Eating salmon is good for heart disease sufferers European Fish Trader Published: 01 September, 2004
Eating farmed salmon brings measurable benefits to people that have been diagnosed with coronary heart disease, according to a new study.
The higher the content of marine omega-3 in the feed on which the salmon were raised, the better it is for the cardiac patients, the study says.
These are conclusions of a Norwegian research project involving Ullevål University Hospital in Oslo, Norwegian National Institute of Nutrition and Seafood Research (NIFES) in Bergen and Nutreco Aquaculture Research Centre (ARC) in Stavanger. The Norwegian Research Council also supported the project.
The results were presented at the European Society of Cardiologys 2004 Congress in Munich, Germany on Monday, the 30th of August.
The study began in 2003 with the recruitment of 60 CHD patients of the Ullevål University Hospital, Norways leading medical research centre. Before the six-week eating trial began the blood of all patients was analysed for a series of medical indicators (the serum fatty acid profile, lipoproteins and key markers of arteriosclerosis).
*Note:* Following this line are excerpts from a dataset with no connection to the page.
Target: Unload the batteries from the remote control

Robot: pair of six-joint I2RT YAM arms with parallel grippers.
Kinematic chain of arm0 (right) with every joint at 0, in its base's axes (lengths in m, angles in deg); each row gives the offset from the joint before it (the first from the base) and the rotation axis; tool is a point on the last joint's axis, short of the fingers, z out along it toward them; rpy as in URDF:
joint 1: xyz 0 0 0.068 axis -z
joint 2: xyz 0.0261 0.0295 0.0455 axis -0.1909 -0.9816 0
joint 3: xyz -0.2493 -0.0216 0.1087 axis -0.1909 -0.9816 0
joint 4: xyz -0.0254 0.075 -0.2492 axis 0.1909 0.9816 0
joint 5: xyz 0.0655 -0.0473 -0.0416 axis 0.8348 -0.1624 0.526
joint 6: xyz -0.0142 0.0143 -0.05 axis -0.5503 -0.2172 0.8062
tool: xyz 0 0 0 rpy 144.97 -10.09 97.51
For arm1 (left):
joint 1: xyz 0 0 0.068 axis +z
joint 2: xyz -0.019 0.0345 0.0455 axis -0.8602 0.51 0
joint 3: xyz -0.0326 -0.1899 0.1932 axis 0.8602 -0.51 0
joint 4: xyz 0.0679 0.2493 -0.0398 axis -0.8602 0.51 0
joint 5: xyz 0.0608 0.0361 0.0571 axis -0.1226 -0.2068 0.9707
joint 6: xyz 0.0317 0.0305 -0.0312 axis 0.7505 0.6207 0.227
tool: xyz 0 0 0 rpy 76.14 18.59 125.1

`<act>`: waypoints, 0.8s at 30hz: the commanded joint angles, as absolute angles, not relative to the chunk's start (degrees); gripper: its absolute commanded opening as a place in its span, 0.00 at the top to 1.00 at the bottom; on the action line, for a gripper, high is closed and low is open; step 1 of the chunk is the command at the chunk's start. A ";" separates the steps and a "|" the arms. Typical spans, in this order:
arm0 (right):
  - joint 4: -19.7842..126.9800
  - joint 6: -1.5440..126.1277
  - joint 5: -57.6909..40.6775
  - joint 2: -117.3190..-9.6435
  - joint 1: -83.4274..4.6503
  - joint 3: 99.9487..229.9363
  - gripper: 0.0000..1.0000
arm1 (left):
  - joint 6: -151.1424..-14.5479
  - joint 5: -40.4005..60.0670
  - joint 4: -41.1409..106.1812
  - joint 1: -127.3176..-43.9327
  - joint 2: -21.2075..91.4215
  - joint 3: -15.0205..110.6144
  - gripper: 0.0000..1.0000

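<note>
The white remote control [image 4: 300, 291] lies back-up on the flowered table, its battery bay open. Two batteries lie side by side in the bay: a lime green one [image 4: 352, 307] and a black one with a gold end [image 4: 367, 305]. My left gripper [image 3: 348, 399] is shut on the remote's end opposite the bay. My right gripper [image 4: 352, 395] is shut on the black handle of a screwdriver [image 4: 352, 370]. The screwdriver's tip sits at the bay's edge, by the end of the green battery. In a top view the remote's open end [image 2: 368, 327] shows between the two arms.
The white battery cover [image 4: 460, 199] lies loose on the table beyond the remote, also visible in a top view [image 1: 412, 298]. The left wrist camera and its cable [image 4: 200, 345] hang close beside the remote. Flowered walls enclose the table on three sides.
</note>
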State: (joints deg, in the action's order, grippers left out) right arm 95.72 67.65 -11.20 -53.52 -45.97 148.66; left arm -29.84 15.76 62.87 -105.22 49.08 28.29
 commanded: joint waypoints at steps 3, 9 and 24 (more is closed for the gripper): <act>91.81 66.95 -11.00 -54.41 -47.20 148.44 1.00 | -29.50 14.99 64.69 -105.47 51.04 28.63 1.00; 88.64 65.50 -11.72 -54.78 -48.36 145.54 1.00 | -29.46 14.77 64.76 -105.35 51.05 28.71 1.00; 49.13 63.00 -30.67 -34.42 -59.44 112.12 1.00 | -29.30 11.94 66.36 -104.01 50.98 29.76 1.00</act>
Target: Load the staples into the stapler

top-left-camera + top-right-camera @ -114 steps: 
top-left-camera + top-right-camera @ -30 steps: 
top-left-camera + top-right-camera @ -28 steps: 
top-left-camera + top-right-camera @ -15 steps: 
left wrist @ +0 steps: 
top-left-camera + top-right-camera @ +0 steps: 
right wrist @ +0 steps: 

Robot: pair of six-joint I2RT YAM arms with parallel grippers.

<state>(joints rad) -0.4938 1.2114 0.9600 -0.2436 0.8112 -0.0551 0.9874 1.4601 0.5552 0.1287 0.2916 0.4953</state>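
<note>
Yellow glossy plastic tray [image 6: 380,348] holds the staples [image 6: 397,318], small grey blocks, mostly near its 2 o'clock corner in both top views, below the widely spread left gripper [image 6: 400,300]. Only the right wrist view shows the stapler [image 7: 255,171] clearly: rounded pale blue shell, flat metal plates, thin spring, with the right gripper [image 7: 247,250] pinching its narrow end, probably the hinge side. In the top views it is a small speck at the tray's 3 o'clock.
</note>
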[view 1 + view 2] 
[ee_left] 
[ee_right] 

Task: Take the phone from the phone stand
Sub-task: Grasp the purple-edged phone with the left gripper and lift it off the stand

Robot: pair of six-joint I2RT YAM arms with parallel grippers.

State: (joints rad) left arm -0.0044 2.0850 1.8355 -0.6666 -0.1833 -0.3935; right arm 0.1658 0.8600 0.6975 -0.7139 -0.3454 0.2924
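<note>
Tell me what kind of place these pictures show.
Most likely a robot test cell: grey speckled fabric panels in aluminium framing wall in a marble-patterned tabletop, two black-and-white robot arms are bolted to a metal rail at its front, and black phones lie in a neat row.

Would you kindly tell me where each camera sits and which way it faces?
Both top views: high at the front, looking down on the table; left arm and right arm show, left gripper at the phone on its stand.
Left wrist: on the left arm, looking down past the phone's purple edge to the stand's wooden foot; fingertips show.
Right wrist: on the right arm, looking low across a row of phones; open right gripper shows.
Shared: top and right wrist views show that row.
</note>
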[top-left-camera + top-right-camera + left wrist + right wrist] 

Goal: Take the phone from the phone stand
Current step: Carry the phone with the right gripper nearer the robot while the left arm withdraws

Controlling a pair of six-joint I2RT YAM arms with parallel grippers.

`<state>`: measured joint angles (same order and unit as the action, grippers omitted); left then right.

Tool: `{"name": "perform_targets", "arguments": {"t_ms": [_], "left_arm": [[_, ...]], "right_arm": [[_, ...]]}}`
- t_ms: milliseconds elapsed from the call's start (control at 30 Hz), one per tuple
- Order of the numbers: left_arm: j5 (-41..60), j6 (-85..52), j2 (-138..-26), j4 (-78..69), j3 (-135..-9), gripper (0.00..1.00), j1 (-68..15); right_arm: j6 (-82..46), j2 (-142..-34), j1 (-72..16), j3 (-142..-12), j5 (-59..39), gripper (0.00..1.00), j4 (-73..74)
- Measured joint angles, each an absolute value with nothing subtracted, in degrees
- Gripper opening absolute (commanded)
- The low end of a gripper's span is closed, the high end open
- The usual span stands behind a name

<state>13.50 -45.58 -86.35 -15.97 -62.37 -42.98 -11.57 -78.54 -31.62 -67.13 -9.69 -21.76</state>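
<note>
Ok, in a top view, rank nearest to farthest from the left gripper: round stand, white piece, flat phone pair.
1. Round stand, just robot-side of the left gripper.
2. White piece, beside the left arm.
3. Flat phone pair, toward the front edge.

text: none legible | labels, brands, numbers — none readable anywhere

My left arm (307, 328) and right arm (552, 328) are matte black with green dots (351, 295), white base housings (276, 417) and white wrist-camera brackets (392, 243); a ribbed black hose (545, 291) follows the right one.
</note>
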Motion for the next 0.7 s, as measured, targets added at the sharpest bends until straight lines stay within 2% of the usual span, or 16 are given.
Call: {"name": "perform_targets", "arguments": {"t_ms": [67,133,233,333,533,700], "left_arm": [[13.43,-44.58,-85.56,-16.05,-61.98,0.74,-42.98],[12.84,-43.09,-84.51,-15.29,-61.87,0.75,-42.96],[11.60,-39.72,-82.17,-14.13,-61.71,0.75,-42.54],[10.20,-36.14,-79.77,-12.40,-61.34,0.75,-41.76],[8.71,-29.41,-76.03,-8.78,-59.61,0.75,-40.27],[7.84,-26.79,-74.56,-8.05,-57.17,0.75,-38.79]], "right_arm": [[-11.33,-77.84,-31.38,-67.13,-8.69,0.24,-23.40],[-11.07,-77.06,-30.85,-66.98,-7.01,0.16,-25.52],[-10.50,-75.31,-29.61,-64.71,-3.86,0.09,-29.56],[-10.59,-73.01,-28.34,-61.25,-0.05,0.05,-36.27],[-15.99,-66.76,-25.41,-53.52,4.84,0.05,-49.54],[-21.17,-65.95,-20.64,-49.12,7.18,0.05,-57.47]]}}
These indicators were re-checked following the trial, to assess the extent of any changes.
Patients were randomly divided into three groups of 20. Each group was given salmon raised on diets with high, standard or basic levels of omega-3 fatty acids. Throughout the six-week trial each patient ate five salmon meals a week, totalling 700g of salmon a week.
Analysis of the blood samples taken at the end of the trial showed lower cholesterol levels in all three groups of patients, but less improvement in the high marine omega-3 group. On the other hand, eating salmon fed on the high marine omega-3 diet resulted in the best improvements for the other markers.
The highest omega-3 level was obtained in salmon given a feed with 100% fish oil. Diet number two was based on 50% fish oil and 50% rapeseed oil and the basic diet used only vegetable oil. Even this basic omega-3 diet gave the cardiac patients some 15 times the amount of omega-3 than would be derived from eating most meats.
The results of this trial add to those of many other published research projects to show that omega-3 fatty acids, derived from eating oily fish such as salmon, do have health benefits. The CHD patient trial also indicates a potential medical role for fish with very high-levels of marine omega-3 fatty acids.
The work was publicised by Nutreco, the parent company of Marine Harvest.